### WHAT YOU NEED TO DO:
Your copy should hold only the lines from the one holding "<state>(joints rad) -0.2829" through the last line of the records below, both included, each exact and with no pictures.
▬▬▬▬▬▬▬▬▬▬
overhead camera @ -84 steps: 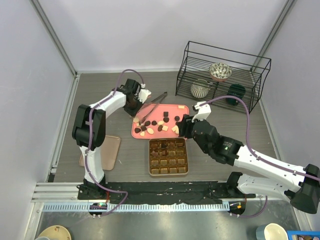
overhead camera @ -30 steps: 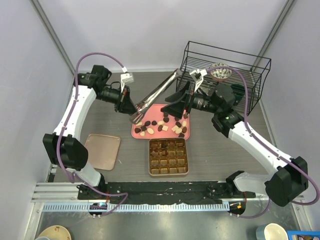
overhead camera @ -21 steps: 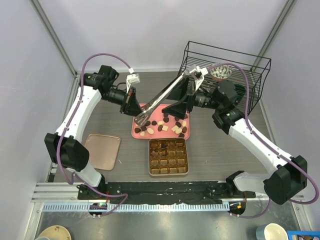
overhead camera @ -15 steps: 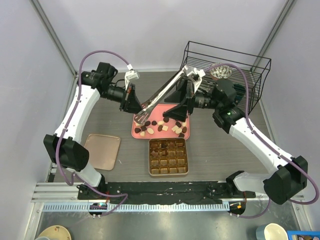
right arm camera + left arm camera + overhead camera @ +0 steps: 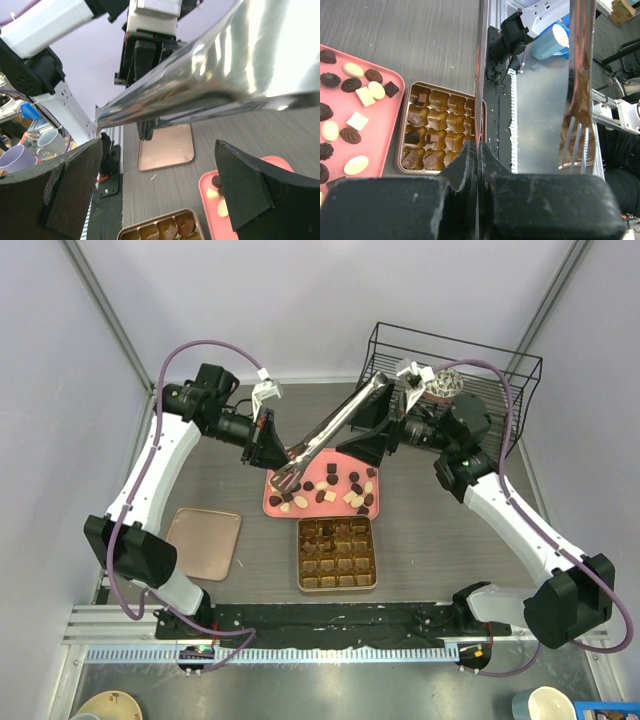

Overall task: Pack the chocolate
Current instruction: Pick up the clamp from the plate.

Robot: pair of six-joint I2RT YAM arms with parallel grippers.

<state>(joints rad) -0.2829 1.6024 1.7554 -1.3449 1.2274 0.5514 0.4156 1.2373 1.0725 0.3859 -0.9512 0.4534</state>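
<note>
The chocolate (image 5: 322,486), dark, brown and cream pieces, lies scattered on the pink tray (image 5: 347,455), seen too in the left wrist view (image 5: 351,135). My left gripper (image 5: 272,443) is shut on one arm of the metal tongs (image 5: 335,425), holding them slanted above the tray; that arm (image 5: 481,90) runs up from its fingers (image 5: 479,150). My right gripper (image 5: 356,430) stands open at the tongs' handle end. The tongs (image 5: 200,80) cross just above its spread fingers (image 5: 75,185) without being gripped. The gold-brown gridded box (image 5: 337,552) sits in front of the tray.
A flat copper-coloured lid (image 5: 203,543) lies at the left front. A black wire rack (image 5: 450,360) with bowls stands at the back right, close behind the right wrist. In the box, several cells hold pieces (image 5: 420,145).
The left arm has raised the tongs and swung their handle end up toward the right gripper. The right gripper has drawn back toward the rack, still open.
</note>
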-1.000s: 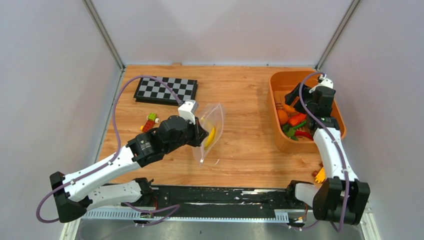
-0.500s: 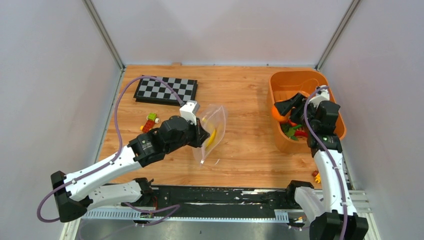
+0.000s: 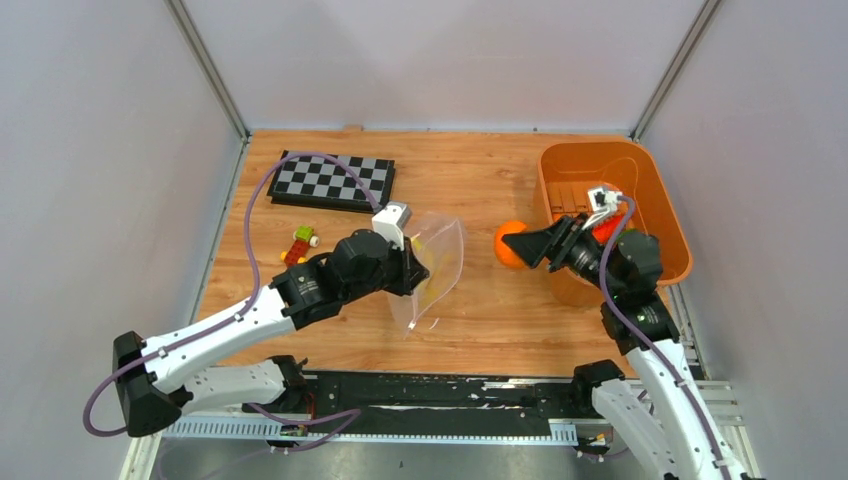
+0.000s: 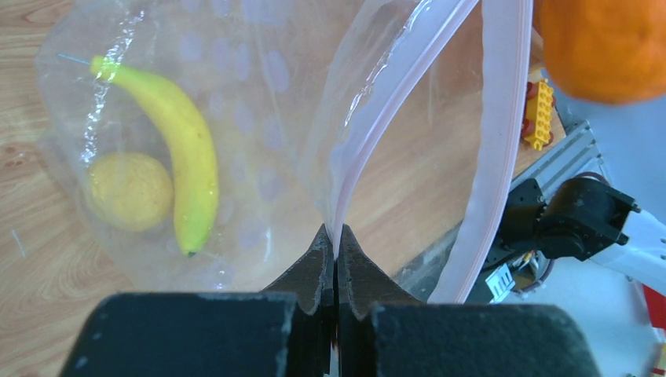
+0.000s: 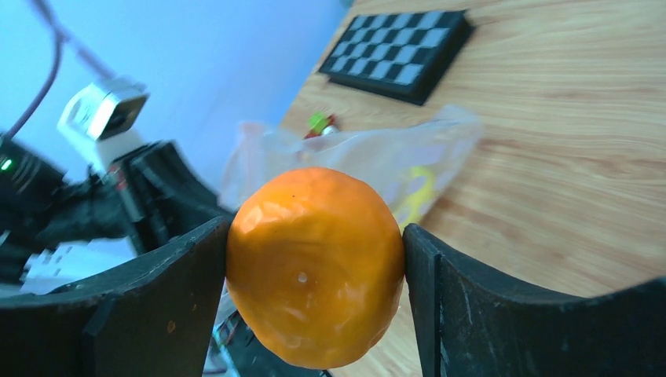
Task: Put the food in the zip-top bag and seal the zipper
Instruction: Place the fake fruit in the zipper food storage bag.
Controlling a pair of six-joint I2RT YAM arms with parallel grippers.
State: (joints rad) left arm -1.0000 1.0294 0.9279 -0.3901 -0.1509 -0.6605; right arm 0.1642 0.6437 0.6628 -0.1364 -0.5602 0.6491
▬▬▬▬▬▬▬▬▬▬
### WRITTEN REPLY:
<state>(joints rad) -0.2829 1.6024 1.7554 -1.3449 1.2274 0.5514 0.4156 1.2373 1.0725 0.3859 -0.9512 0.4534</state>
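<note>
The chocolate (image 5: 322,486), dark, brown and cream pieces, lies scattered on the pink tray (image 5: 347,455), seen too in the left wrist view (image 5: 351,135). My left gripper (image 5: 272,443) is shut on one arm of the metal tongs (image 5: 335,425), holding them slanted above the tray; that arm (image 5: 481,90) runs up from its fingers (image 5: 479,150). My right gripper (image 5: 356,430) stands open at the tongs' handle end. The tongs (image 5: 200,80) cross just above its spread fingers (image 5: 75,185) without being gripped. The gold-brown gridded box (image 5: 337,552) sits in front of the tray.
A flat copper-coloured lid (image 5: 203,543) lies at the left front. A black wire rack (image 5: 450,360) with bowls stands at the back right, close behind the right wrist. In the box, several cells hold pieces (image 5: 420,145).
The left arm has raised the tongs and swung their handle end up toward the right gripper. The right gripper has drawn back toward the rack, still open.
</note>
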-1.000s: 
-0.500s: 
+0.000s: 
+0.000s: 
+0.000s: 
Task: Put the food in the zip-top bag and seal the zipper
Instruction: Place the fake fruit in the zipper food storage bag.
Controlling a pair of six-joint I2RT YAM arms with parallel grippers.
State: (joints rad) left arm -1.0000 1.0294 0.9279 -0.3901 -0.1509 -0.6605; right arm 0.1642 0.6437 0.6628 -0.1364 -0.5602 0.6491

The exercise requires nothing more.